The temptation to travel down the path of “self” is persuasive, for it misleadingly promises relief from the pain and projects a perceived control over the situation. Regrettably, the shelter is fleeting, and the sense of control offered is fictional. The path of “self” takes you away from the source of goodness, as you are incapable of accomplishing and sustaining anything beneficial in your life apart from God’s provision (1 Corinthians 4:7).
The better path is to align yourself with God’s will and let the energy of righteous anger pursue redemptive means. This chapter discusses the first step you must take, which is surrender. It is the humble act of a child of creation, full of failure, sin, and fear, turning from an independent life and saying to God, “I and all I have is yours” (1 Kings 20:4b).
The condition to receive God’s blessing is the absolute surrender of all into His hands. – Andrew Murray
In Scripture, Jesus and Paul used the illustration of grafting (John 15:1-6, Romans 11:11-24) to explain the difference between the two identities. In Adam, you are born as a wild olive shoot cast off from the holy root system. The shoot is rebellious, uncontrolled, unrestrained, self-willed, fiercely independent, and wholly unable to produce good fruit.
The shoot strives to produce by drawing from the soil of the physical world. Unfortunately, sin has corrupted the nature of humanity by bringing forth “self,” which attempts to replicate the holy workings of God through self-effort. But since God is the only source of goodness and holiness, the “in-Adam” shoot fails.
Your sinful nature takes the nutrients, the resources of your environment, and twists, distorts and perverts them to produce the fruits of the flesh (Galatians 5:19-21). Sin makes humanity incapable of using the resources and influences of the world correctly.
In Adam, you use the things in the world to serve self. At your best, you turn a blessing of God into a self-serving idol (e.g., marriage, parenting, relationships, career, etc.). At your worst, you use people and orchestrate circumstances to fulfill your selfish desires.
In short, the Adamic loss of humility and the emergence of “self” prevents you from receiving the grace required to thrive.
The disease of self runs through my blood
It’s a cancer fatal to my soul
The gospel provides a means to flip the script. Just as the loss of humility came from Adam, the restoration of humility and death to “self” comes from the new Adam. The good Vine Dresser (God) comes along and cuts the wild shoot (called a scion in today’s terminology) from its Adamic roots and grafts it into the rootstock of Christ.

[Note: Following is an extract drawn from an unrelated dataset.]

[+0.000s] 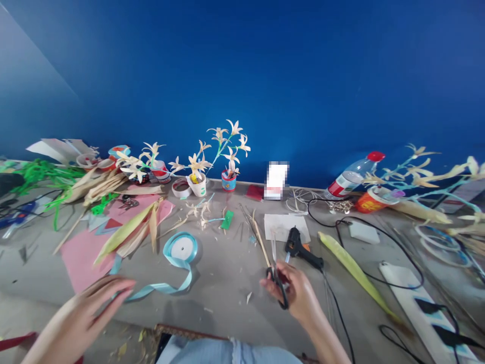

The practice of grafting allows the scion to achieve the benefits from a superior rootstock that excels at extracting useful, healthy resources or materials from the soil while also being immune to the various potential diseases present in the surrounding terrestrial environment. As a result, the scion becomes capable of producing good fruit.
Grafted into the rootstock of Christ, you now have access to living, nourishing sap (John 4:14) to produce not only good fruit but to experience restored, intimate communion with God.
But you must remember indwelling sin corrupts the remaining flesh of the wild olive shoot, and although grafted into Christ, old fleshly tendencies remain. There is a post-regenerate fallenness to Christian life.
You must acknowledge your “work-in-progress” status. As a Christian, you are a new creation, but you are still a wild, grafted scion. If you were removed from the graft and planted back in the soil, you would function unrighteously. Apart from Christ, you cannot interact with your environment in a holy, non-twisted, or non-perverted way.
A lack of total surrender allows your indwelling sinful nature to turn from Christ’s living water and send out fleshly roots. Sin is in our DNA (Romans 7:20-21). The picture in view here shows a grafted tomato plant sending out roots just above the graft joint, longing to absorb the world’s counterfeit pleasures.
If allowed, new shoots will grow, bearing the fruit of the old nature; Christians can bear both excellent and rotten fruit. Grafting into Christ will allow you to experience growth in all the areas you have surrendered, but other parts, still under the authority of self, will remain carnal. This compartmentalization will steal nourishment away from the holy branches making one’s faith anemic.
Oh, we find the Christian life so difficult because we seek God’s blessing while we live in our own will. We desire to live the Christian life according to our own liking. We make our own plans and choose our own work. Then, we ask the Lord Jesus to come in and make sure that sin will not conquer us too much, and that we will not go too far wrong.
We ask Him to come in and give us so much of His blessing. But our relationship to Jesus ought to be such that we are entirely at His disposal. Every day we are to come to Him humbly and straightforwardly and say: “Lord, is there anything in me that is not according to Your will, that has not been ordered by You, or that is not entirely given up to You – Andrew Murray.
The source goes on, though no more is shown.